Max matrix size for matrix transposition

Hi,

I have recently written my code for rectangular matrix transposition (of any dimensions),

but I can transpose matrices of only up to about 100 000 000 float elements (i.e. matrix sizes of e.g. 10 000 x 10 000, 2 000 x 50 000, … ),

because kernel execution fails for higher matrix dimensions.

How it is possible? Are there any constraints I can’t see? Any dependences on compute capability/MP count? Or max number of instructions per kernel?

I want to write this constraint-check function (in order to safely prevent kernel execution if constraints aren’t met), but I don’t know how deduce/calculate constraints…

Here is my kernel (it’s just slightly modified version from SDK):

const int TILE_SIZE  = 16; // dimension of tile, it must be an integral multiple of BLOCK_ROWS

const int BLOCK_ROWS = 16; // number of rows of threads in each thread block

__global__ void transposeRectangularMatrixKernel(float * inMatrix, float * outMatrix, int sizeX, int sizeY) {

// tile of elements loaded from input matrix that will be stored into output matrix (padding of size of 1 column used to guarantee no bank conflicts)

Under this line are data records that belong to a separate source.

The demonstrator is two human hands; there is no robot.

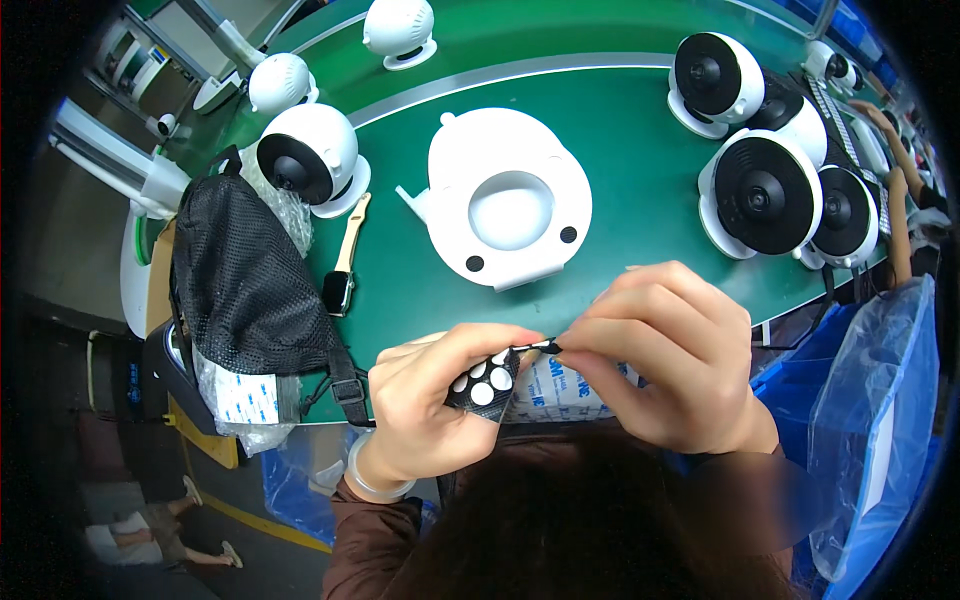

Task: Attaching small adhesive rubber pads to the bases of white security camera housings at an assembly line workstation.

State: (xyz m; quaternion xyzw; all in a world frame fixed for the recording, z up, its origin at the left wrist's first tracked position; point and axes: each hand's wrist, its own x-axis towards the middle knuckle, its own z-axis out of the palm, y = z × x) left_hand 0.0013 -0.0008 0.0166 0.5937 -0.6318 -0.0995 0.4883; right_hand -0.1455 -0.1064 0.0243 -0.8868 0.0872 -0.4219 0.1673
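Observation:
My left hand (430, 400) is closed on a small black sheet (488, 385) patterned with several round white spots, apparently a sheet of stick-on pads. At the sheet's upper edge, thumb and forefinger of my right hand (660, 360) pinch a small black piece (548, 346); its exact shape is hidden by the fingertips. Just beyond both hands lies a white plastic housing (450, 190) with a round hollow in its middle. Two black round pads, one on the left (475, 263) and one on the right (568, 234), sit on its near side.
White-and-black round fan-like devices (760, 195) cluster on the right of the green table (630, 150); more stand at the back left. A smartwatch (338, 292) and a black mesh bag (245, 270) lie on the left. Printed backing paper (560, 395) is beneath my hands. A blue lined bin (860, 400) stands right.

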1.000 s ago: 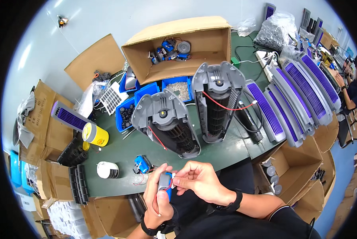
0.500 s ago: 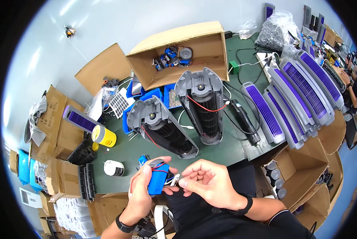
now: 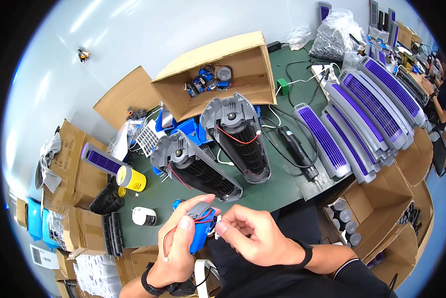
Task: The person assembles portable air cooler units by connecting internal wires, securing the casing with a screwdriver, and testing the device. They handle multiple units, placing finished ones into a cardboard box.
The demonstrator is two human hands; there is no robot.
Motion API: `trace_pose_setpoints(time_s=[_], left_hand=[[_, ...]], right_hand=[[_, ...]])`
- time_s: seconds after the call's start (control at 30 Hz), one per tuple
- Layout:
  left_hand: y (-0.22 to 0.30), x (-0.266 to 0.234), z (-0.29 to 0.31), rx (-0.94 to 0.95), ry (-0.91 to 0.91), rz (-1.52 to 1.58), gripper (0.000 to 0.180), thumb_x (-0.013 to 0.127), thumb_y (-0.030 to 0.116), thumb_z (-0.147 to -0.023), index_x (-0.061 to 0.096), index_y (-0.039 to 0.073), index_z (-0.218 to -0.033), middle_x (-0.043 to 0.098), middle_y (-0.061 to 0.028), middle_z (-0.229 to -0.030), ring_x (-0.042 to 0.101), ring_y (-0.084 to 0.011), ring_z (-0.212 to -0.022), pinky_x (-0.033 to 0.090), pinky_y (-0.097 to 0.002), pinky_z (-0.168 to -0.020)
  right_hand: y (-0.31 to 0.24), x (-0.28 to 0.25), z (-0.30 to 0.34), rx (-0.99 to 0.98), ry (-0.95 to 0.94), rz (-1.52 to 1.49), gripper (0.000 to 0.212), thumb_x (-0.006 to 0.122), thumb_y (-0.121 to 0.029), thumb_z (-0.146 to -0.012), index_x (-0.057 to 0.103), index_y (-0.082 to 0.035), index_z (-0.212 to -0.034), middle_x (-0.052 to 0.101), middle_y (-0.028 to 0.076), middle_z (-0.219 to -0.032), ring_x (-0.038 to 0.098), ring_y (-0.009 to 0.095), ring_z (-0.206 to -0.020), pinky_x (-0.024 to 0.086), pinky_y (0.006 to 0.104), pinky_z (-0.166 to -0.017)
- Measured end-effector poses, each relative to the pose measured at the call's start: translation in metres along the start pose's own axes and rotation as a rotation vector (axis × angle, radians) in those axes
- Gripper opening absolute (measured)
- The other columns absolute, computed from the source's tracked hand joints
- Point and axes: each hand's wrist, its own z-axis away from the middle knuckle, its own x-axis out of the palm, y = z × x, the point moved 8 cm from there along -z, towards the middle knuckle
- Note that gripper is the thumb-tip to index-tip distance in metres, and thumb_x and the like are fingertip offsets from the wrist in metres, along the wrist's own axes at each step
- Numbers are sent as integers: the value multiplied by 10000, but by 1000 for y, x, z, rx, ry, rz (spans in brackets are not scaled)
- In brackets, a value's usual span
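1. A blue battery pack [image 3: 201, 233] with a grey cap and red wires is gripped in the left hand [image 3: 179, 247], whose fingers are closed around it with the thumb on its front; it is held above the lap, just in front of the near edge of the table [image 3: 263, 196].
2. A small white connector [image 3: 215, 231] at the end of the pack's wires is pinched between the thumb and forefinger of the right hand [image 3: 255, 235]; the other fingers are curled in.
3. A dark band is worn on each wrist.
4. Just beyond the hands, a white tape roll [image 3: 144, 216] is seen lying on the green table, with a yellow tape roll [image 3: 131, 179] further left.
5. Two grey fan housings are laid side by side in the middle of the table: the left one [image 3: 195, 166] angled, the right one [image 3: 240, 136] with a red wire across it.
6. A black screwdriver [image 3: 298, 150] is laid to their right, beside a row of grey and purple grille panels [image 3: 362, 114].
7. Blue parts bins [image 3: 183, 130] are placed behind the housings.
8. Furthest back, an open cardboard box [image 3: 218, 74] holding blue and grey parts is set on its side.
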Motion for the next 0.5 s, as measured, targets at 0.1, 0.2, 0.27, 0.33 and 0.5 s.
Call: trace_pose_setpoints(time_s=[0.1,0.2,0.27,0.33,0.5], left_hand=[[2,0,2,30,6,-16,566,358,386,-1108,533,-34,-1443,673,-187,-1246,660,-217,-1111,508,-360,-983],[4,2,5,11,30,-20,578,361,400,-1108,536,-44,-1434,672,-187,-1243,662,-216,-1101,508,-354,-974],[1,0,2,-4,43,-5,592,362,422,-1107,538,-43,-1429,679,-182,-1228,665,-209,-1083,521,-345,-953],[2,-5,0,-27,61,14,607,362,446,-1106,540,-39,-1425,687,-176,-1209,669,-201,-1065,536,-337,-927],[13,-21,-11,-90,63,86,634,370,495,-1092,551,-23,-1411,707,-161,-1148,678,-176,-981,565,-323,-820]], right_hand=[[19,5,-1,400,-232,-332,349,615,-328,-1067,630,-38,-874,602,-6,-692,565,61,-526,456,228,-460],[16,3,-3,411,-265,-364,347,626,-338,-1064,640,-44,-879,607,-2,-692,575,62,-528,458,228,-455],[14,-4,-4,353,-173,-255,337,648,-329,-1058,664,-26,-912,616,1,-697,572,55,-529,461,227,-464],[0,-14,-6,258,-100,-152,309,671,-304,-1049,675,-17,-934,621,3,-702,569,52,-527,461,226,-471],[-49,-82,-19,-573,561,563,342,839,-115,-856,662,-10,-1130,670,134,-1118,646,203,-907,520,297,-712]])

    __shared__ float tile[TILE_SIZE][TILE_SIZE+1];

// load the tile of elements of input matrix allocated in global memory into the shared memory

    for (int i=0; i<TILE_SIZE; i+=BLOCK_ROWS) {

// calculate x and y coordinates of element from input matrix that will be loaded by a single thread into the tile allocated in shared memory

        int x = blockIdx.x * TILE_SIZE + threadIdx.x;

        int y = blockIdx.y * TILE_SIZE + threadIdx.y + i;

// to avoid reading elements out of range of input matrix

        if (x<sizeX && y<sizeY) {

            tile[threadIdx.y + i][threadIdx.x] = inMatrix[y*sizeX + x];

        }

    }

// wait untill all global and shared memory accesses made by threads of thread block are visible to all threads in the block

    __syncthreads();

// store the tile of elements in a transposed way into the output matrix

    for (int i=0; i<TILE_SIZE; i+=BLOCK_ROWS) {

// calculate transposed x and y coordinates of element in output matrix

        int x = blockIdx.y * TILE_SIZE + threadIdx.x;

        int y = blockIdx.x * TILE_SIZE + threadIdx.y + i;

// to avoid storing elements out of range of output matrix

        if (x<sizeY && y<sizeX) {

            outMatrix[y * sizeY + x] = tile[threadIdx.x][threadIdx.y + i];

        }

    }

}

Execution configuration is

dim3 gridDim((sizeX + TILE_SIZE - 1)/TILE_SIZE, (sizeY + TILE_SIZE - 1)/TILE_SIZE);

dim3 blockDim(TILE_SIZE,BLOCK_ROWS);

where sizeX and sizeY are arbitrary dimensions of matrix to transpose

Are you sure you aren’t running out of memory or hitting the display driver watchdog timer limit, if this is running on a card with an attached display?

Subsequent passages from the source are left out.